Monday, March 23, 2009

The Week in Review: Foreign Territory.

When leaving the ease of a familiar routine or the comfort of a shared 600 sq ft of space in the sky you call home, it’s safe to say that you won’t know what to expect. What you expect might not be what comes to pass. Now this can be as spectacularly exciting as it is extraordinarily disappointing. And somewhere in the middle of the is-she-self-medicating-highs and cut-yourself-on-purpose-lows, you realize that this is life and if nothing else, at least it’s interesting.

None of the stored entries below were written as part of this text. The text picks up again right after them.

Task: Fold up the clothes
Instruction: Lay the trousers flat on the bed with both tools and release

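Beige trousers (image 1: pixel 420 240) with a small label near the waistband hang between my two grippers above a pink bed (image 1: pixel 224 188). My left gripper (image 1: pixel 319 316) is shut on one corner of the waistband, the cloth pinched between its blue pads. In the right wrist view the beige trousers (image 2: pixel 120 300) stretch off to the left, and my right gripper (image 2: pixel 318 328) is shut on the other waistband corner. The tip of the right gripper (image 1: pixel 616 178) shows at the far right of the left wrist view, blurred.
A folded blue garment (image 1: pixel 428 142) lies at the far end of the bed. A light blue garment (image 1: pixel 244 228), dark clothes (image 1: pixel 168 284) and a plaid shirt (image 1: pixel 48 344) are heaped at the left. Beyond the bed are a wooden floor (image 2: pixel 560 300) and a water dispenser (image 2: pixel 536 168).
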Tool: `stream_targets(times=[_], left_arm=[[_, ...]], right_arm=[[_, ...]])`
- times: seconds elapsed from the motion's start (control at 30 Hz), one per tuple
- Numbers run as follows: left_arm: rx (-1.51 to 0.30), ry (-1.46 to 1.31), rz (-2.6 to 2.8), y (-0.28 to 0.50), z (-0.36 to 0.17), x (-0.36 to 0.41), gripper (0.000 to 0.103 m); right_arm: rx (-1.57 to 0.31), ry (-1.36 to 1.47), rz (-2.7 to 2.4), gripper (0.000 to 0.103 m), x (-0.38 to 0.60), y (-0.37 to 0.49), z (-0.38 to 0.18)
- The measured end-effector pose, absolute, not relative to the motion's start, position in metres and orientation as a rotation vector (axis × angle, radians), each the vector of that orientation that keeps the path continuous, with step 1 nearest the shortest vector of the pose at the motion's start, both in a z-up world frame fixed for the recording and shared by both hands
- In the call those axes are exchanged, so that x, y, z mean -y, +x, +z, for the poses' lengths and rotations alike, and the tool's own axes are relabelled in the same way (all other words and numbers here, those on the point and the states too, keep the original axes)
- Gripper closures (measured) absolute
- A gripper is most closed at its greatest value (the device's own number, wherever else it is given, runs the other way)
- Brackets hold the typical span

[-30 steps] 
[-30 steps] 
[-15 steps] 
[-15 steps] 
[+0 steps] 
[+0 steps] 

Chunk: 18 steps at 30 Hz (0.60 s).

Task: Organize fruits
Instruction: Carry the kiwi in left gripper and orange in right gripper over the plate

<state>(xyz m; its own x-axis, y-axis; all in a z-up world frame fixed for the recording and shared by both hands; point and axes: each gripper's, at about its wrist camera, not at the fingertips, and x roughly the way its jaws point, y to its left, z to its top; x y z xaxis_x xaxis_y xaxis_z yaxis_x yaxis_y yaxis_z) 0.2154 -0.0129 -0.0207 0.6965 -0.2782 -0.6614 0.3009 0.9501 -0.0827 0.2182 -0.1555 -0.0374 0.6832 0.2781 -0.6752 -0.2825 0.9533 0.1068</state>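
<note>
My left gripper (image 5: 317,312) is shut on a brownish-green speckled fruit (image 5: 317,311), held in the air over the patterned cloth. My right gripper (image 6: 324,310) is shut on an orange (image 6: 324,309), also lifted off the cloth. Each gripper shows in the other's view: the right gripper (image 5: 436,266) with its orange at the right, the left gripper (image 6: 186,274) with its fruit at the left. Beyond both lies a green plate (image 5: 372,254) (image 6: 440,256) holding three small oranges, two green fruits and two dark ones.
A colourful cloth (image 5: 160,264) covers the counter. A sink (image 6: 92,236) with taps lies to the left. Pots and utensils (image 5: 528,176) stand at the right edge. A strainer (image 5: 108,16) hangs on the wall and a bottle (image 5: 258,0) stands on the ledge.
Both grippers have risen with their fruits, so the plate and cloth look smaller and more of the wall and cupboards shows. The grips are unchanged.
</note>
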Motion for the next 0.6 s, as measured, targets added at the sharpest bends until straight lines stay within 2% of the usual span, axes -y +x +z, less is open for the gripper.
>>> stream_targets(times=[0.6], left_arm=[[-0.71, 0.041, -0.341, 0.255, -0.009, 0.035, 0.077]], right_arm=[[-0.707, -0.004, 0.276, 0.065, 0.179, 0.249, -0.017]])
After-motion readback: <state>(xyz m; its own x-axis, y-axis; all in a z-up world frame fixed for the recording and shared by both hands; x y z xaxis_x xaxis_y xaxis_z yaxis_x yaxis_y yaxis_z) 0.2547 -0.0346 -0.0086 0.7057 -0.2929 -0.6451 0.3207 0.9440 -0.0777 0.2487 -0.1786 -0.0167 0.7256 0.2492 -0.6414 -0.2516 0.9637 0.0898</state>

Let’s start at, well, the beginning of this theme I hope to pull together into a complete thought by the end. I’m going to say something, and then I’ll hold a minute for you to pull it together. I gave up alcohol for lent. …………………………………………………….. It wasn’t my idea. My good-Catholic-girl-BFF-roomie decided to give it up for lent. Like a lemming, I followed and said; yeah I’ll do that too.

When you give up alcohol, one thing you most certainly don’t miss is the hangover. One thing you do miss, however, is the alcohol. This is why I caved and as I began to write this, I opened up the finest bottle of $8.99 sauv blanc that the wine store downstairs has to offer. For the rest of lent, I’m just hoping to cut back and be healthier, which will no doubt turn into some concrete resolution to maybe, “lay off at least four out of seven nights a week,” and then evolve into, “seriously, no more day drinking… during the week.” At least I am aware that my rationalization sounds about as sensible as, “well I’ve shut down the meth lab, but I still shoot up once a month or so to keep my edge.”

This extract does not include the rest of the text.